- WHAT IS BEING ASKED:
Beginning with the first line of the material, set down each line exactly as written, up to and including the line with "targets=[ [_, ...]".

- COLLECTED DATA:
= = =

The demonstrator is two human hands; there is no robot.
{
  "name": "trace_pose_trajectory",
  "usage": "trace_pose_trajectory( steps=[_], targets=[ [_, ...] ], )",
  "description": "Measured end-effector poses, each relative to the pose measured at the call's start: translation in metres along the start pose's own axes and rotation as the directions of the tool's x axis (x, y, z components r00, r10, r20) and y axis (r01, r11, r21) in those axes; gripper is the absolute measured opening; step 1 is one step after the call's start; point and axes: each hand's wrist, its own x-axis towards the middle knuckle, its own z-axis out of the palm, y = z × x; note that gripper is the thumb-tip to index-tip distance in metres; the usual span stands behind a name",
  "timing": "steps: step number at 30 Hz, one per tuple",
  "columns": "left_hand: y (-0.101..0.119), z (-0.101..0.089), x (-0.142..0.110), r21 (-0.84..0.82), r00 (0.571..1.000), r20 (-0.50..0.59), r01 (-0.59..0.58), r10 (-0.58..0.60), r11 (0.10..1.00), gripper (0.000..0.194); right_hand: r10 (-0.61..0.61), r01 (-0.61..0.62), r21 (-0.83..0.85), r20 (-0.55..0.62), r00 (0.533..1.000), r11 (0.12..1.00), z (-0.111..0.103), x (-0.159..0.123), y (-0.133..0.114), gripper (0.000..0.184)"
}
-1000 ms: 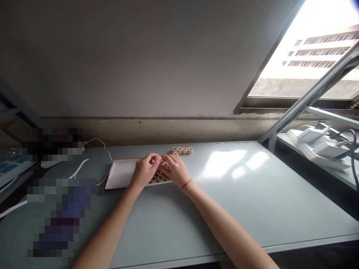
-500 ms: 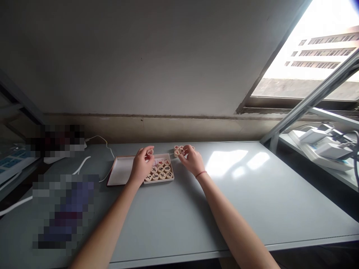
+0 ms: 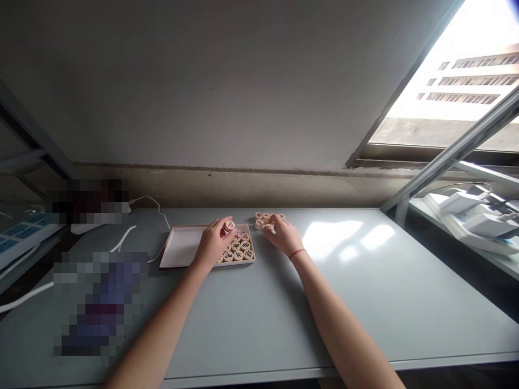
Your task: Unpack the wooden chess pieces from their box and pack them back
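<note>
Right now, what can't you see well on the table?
In the head view:
Some game pieces in the box: hidden by the left hand.
Loose pieces: partly hidden by the right hand.
Marks on the pieces: too small to read.
Big shape on the table: blurred into squares.

Xiangqi pieces (image 3: 238, 255): pale wood look, smooth, slight sheen. Shallow tray (image 3: 182, 247): matt white paper or card inside. Desktop (image 3: 348, 313): smooth grey painted finish, semi-matt, shows window glare. Power adapters (image 3: 490, 225): white plastic, smooth.
</note>
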Motion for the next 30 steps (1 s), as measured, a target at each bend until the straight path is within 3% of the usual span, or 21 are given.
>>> trace_pose_trajectory(
  steps=[3,6,10,14,20,24,30],
  targets=[
    [0.003,0.004,-0.003,0.054,0.997,0.014,-0.076,0.076,0.996,0.030,-0.164,0.178,0.200,-0.086,0.983,0.963,-0.002,-0.007,-0.018,0.020],
    [0.005,0.008,-0.006,0.105,0.985,0.071,-0.165,0.158,0.981,0.035,-0.324,0.343,0.409,-0.119,0.939,0.846,0.000,-0.017,-0.043,0.025],
    [0.005,0.012,-0.008,0.110,0.969,0.113,-0.231,0.219,0.967,0.041,-0.379,0.410,0.450,-0.162,0.911,0.793,0.007,-0.023,-0.057,0.018],
    [0.004,0.012,-0.007,0.108,0.963,0.152,-0.241,0.223,0.965,0.044,-0.281,0.348,0.421,-0.213,0.936,0.837,0.008,-0.013,-0.039,0.016],
    [0.005,0.006,-0.006,0.173,0.965,0.178,-0.223,0.192,0.960,0.037,-0.008,0.036,0.185,-0.152,0.988,0.982,0.004,0.002,0.005,0.014],
    [0.004,0.003,-0.005,0.175,0.969,0.175,-0.206,0.175,0.963,0.031,-0.006,0.024,0.171,-0.105,0.994,0.985,0.008,0.005,0.016,0.009],
    [0.002,0.003,-0.005,0.156,0.971,0.175,-0.193,0.165,0.969,0.028,-0.020,0.044,0.208,-0.114,0.993,0.977,0.012,0.004,0.013,0.011]
  ],
)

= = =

- EXERCISE RESPONSE:
The demonstrator is two human hands; there is no robot.
{
  "name": "trace_pose_trajectory",
  "usage": "trace_pose_trajectory( steps=[_], targets=[ [_, ...] ], )",

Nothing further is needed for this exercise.